If there is an important reason, the shareholder-managing director concerned is not entitled to vote. A majority shareholder can therefore also be appointed by the minority of shareholders if there is an important reason. The vote prohibition also covers all shareholders who have committed the breach of duty in question together with the person concerned, as well as shareholders who are significantly influenced by the person concerned. Nevertheless, the person concerned has a right of attendance and right to speak at the public meeting.

As a result, however, the votes of the person concerned in the determination of the decision result should only be left out if the claimed important reason actually exists. Therefore, the merely substantiated assertion of an important reason is not sufficient. If the managing director of the shareholder agrees, although the important reason is in truth, the shareholder who carries out the dismissal must have the court clarified by means of an action for a resolution that there was a vote ban. In practice, it happens all regularly that the shareholder-managing director votes against his removal. This is because the shareholder engaged in the dismissal regularly does not bring an action for a defective resolution.

3.4 Liability of the Assembly Leader

However, the problem is how the meeting leader deals with the uncertainty as part of the voting process as to whether the alleged reason actually exists. Theoretically, he decides to the best of his knowledge, neutrally and on the basis of the true facts. In fact, the facts are mostly highly controversial. In addition, it happens that the meeting leader interprets the circumstances in an interest-driven manner and often cannot make neutral decisions. That is why, in practice, the correct result of the vote is often not established.

In contrast, it should be noted that the meeting leader, who accepts an important reason, imposes the burden of action on the shareholder-manager. He must now file an action against the dismissal order within the month period of § 246 (1) AktG. In addition, he must ensure by means of an application for an interim measure that he can continue to exercise his office pending a decision on the substance of the matter.

Due to these disadvantages for the shareholder-business director, the meeting leader is personally liable for misconduct under strict conditions. In particular, if he carries out the recall in the specific situation in breach of obligation, unreasonable or even arbitrary, a liability-based duty of care vis-à-vis the company is assumed. Therefore, in the event of unclear circumstances, the head of the meeting will often be advised to refrain from adopting a resolution for safety reasons. In any event, he or she should not make any decision to recall in an interest-driven manner, contrary to duty, irresponsible or arbitrary.
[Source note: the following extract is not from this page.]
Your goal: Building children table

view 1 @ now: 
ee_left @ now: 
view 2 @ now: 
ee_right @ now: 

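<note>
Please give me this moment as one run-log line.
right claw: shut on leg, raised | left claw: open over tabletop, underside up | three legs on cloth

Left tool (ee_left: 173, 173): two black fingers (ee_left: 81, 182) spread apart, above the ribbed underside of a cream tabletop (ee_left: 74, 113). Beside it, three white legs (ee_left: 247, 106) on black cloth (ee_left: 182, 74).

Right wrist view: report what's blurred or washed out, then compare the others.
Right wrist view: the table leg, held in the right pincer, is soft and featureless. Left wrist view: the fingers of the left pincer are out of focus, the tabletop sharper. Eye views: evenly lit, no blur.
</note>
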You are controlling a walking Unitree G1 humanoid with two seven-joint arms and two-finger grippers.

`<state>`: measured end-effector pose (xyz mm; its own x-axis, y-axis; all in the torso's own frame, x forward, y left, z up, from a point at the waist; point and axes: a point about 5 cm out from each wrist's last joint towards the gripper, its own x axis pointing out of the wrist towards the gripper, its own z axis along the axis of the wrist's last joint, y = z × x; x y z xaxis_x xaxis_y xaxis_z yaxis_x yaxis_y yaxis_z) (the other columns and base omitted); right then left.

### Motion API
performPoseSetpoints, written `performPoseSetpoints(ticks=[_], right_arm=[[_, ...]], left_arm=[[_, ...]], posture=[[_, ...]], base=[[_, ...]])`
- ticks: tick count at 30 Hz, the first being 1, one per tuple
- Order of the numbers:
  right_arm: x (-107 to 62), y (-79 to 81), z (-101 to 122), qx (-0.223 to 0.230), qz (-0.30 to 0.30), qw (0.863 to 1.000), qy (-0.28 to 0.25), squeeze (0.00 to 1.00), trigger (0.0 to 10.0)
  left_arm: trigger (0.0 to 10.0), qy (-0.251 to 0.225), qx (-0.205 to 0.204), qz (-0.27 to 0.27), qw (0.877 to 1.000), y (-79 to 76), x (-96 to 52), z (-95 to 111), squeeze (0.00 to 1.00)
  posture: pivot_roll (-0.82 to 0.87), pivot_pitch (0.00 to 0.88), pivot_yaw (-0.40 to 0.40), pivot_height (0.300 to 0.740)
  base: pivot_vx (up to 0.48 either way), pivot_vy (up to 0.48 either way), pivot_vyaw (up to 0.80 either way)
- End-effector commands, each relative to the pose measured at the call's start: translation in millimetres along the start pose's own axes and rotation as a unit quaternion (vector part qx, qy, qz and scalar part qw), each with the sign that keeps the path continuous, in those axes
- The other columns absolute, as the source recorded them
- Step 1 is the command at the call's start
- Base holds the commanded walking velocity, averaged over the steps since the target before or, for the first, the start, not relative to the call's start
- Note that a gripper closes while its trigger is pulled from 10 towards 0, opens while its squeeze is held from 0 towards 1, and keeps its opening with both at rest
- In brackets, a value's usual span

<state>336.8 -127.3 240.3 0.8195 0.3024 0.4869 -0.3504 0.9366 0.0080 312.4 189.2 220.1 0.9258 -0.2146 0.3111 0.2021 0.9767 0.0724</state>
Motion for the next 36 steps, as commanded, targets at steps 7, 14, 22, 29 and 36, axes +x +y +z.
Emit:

3.5. Obligation to withdraw the Managing Director

It may be that the dismissing partner does not have the simple majority of the votes even if the co-shareholder managing director is excluded from voting rights. Then the question arises as to whether the other shareholders have the obligation, if there is an important reason, to agree to the removal or whether they may at least not prevent the removal. In any case, the vote of the abusive co-shareholder is not to be counted in such a case when determining the result of the decision. A decision taken with his vote is contestable. The decisive factor is whether there is actually an important gurnd.